Tyche Tapınağı...
Gökyüzündeki yıldızlara ve kaderlerine yön veren
tanrılarına şükranlarını sunmak isteyen Sideliler, ticaret agorasının içerisine
muhteşemliği ile göz kamaştıran bir tapınak inşa ettiler. Zaman içerisinde
yıkılan tapınak, restore edilerek, yeniden ayağa kaldırıldı.
Güneş, Side’de Apollon Tapınağı’nın ardından,
denizin mavi yüzünü kızıla boyayarak yok oldu. Pamfilya’nın dillere destan
kenti Side’nin aydınlık yüzü, usulca gecenin zifiri karanlığına büründü.
Gökyüzünde beliren yıldızlar ve dolunay, yaydıkları ışık ile bir nebzede olsa
son verdi gecenin karanlığına. Aydınlık yüzlerini yansıttılar Side’ye. Agora’dan
gökyüzünü izleyenler, düşünmekten kendini alamadı. Yıldızların ve ayın
hareketini düzenleyen bu kozmik gücün kim olduğunu sorgulamaya başladı. Sonunda
aradığını buldu Sideli. Bu; kaderlerini ve gökyüzündeki yıldızların hareketini
düzenleyen bir tanrıydı. Sideli, yaşamlarının nasıl şekilleneceğine,
gökyüzündeki yıldızların nasıl hareket edeceğine yön verdiklerini inandıkları
tanrılarına Tyche adını verdi. Ve ona olan bağlılıklarını göstermek,
şükranlarını sunmak, tapınmak için bugün görenleri hayran bırakan bir tapınak
inşa ettiler. Kentlerinin yaşaması içinde tapınağın içerisine her daim yanan
bir ateş yaktılar.
SÜSLÜ FRİZ ARALARI DİKKAT ÇEKİCİ
Günümüzden yaklaşık 2 bin yıl önce yapılan Tyche
tapınağı bugün Side’nin antik çağdan kalma en önemli tarihi eserlerinin
arasında yer alır. Side agorasının içerisinde yer alan bu tapınağın Sideliler
tarafından M.S. ikinci yüzyılda yaptırıldığı sanılmaktadır. Buna gerekçe olarak
da yapıda Bergama mimari süsleme ekollü taş işçilerinin tapınaktaki parçalara
yansıttığı karakteristik özellikler gösterilir. Tapınak Side antik kenti
agorasının meydanında, alanın güneybatısında yer alır. Tapınağın, diğer Roma
agoralarında olduğu gibi neden ortada olmadığına ise cevap verilemez.

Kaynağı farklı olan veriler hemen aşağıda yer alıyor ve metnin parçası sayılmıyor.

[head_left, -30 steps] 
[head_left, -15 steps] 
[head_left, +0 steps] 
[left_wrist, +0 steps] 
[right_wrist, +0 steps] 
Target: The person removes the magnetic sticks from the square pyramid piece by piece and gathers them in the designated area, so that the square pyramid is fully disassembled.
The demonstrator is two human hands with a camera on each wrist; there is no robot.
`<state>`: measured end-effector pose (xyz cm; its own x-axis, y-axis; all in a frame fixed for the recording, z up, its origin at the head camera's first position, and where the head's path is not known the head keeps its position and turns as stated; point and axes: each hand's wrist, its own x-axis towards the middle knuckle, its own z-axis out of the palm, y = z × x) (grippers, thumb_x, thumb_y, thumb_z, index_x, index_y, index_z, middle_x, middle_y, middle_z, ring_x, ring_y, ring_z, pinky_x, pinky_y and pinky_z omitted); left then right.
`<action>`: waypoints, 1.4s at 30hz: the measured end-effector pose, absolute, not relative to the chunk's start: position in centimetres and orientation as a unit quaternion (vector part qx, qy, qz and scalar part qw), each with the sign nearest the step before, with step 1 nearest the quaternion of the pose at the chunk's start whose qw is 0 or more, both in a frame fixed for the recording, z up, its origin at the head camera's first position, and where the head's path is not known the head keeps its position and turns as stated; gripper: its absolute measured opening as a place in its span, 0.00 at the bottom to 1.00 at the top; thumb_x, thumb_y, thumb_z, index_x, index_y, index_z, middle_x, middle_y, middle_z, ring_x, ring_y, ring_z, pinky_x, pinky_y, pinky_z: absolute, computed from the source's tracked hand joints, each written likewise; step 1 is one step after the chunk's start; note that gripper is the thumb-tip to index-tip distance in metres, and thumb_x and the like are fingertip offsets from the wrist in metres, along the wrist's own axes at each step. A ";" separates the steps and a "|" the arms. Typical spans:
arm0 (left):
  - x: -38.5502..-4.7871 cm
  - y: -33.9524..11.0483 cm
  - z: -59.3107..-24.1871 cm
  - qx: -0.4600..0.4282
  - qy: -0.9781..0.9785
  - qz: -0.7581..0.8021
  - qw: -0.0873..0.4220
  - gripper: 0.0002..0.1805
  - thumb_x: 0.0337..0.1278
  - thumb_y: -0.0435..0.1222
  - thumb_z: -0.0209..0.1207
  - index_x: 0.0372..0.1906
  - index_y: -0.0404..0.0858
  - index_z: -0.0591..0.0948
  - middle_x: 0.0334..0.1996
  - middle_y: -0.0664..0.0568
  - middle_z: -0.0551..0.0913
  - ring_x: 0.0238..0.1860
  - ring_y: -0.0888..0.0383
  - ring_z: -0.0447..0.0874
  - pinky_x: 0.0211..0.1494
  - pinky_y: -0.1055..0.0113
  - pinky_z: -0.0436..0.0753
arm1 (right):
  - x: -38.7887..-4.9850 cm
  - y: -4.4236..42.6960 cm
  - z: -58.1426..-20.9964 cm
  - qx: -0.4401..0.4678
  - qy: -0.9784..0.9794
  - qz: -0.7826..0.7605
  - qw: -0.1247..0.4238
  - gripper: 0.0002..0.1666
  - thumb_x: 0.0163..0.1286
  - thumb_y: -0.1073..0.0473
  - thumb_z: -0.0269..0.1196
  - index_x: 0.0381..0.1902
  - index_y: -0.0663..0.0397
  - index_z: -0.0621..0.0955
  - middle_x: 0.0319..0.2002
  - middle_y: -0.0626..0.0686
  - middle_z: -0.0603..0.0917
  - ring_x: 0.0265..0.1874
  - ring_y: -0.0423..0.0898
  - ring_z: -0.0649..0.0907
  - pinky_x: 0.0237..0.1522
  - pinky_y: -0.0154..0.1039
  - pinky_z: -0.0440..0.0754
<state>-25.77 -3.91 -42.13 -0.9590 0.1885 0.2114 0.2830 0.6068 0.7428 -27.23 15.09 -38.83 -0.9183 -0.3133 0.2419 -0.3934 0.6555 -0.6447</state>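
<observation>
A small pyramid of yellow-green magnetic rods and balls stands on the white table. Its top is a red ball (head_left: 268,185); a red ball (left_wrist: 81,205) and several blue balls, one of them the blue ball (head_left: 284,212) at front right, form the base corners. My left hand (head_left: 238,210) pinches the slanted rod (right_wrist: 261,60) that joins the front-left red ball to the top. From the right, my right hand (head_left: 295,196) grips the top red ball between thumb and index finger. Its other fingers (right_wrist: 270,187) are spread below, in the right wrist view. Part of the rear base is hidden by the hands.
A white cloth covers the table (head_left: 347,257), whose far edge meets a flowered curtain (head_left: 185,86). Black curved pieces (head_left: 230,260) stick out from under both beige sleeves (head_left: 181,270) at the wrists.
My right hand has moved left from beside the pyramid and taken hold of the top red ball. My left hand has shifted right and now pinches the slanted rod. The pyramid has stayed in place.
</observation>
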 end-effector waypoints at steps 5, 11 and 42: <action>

Yüksekliği 2 metre olan bir platform üzerinde yer alan tapınak, yuvarlak
sellanın etrafını süsleyen 6.4 metre boyunda 12 sütunlu bir galeri ile
çevrilidir ve üzeri piramidal bir çatı ile örtülüdür. Podyumun üst kısmına,
yani sellanın bulunduğu noktaya 2.15 metre genişliğinde 9 basamaklı bir
merdiven ile çıkılır. Podyumun üzerinde yükselen 24 yivli sütunların üzerinde
işlemeli başlıklar yer alırken, başlıklar işlemeli kemer ile birbirine
bağlanır. Çiçeklerle, kıvrık dal motifleriyle süslü friz araları dikkat çekici
güzelliktedir.
MERMER KUBBE BURÇLARDAKİ HAYVANLARLA SÜSLÜ
İyi işlenmiş mermerden yapılan sella duvarı, yassı,
korint başlıklarla süslü ve galeri sütunlarının arkasına rastlayan payeleri
kapsar. Bunların üzerinde alt ve üst kısımları silmeli friz yer alır ve bu
frizler Eros olarak bilinen çıplak, kanatlı çocuk figürleri ile çeşitli yaprak
ve meyvelerden oluşan girlandlar taşır. Girlandların orta boşluklarında
aralarında Hermes’in de bulunduğu tanrı başlıkları yer alır. Bu muhteşem
güzellikteki sellaya merdivenin üzerindeki kapıdan girilir. Bu kapının da
üzerinde zengin silmelerle süslü söveler bulunur ancak bunlar günümüze kadar
ulaşmaz. Sellanın üzerinde mermer kubbe yer alır ve 4 parçadan oluşan bu mermer
kubbeler burçlardaki 12 hayvan figürü ile bezelidir. Bu bezemelerden bazıları
harap bir şekilde olsa da günümüze kadar ulaşmıştır.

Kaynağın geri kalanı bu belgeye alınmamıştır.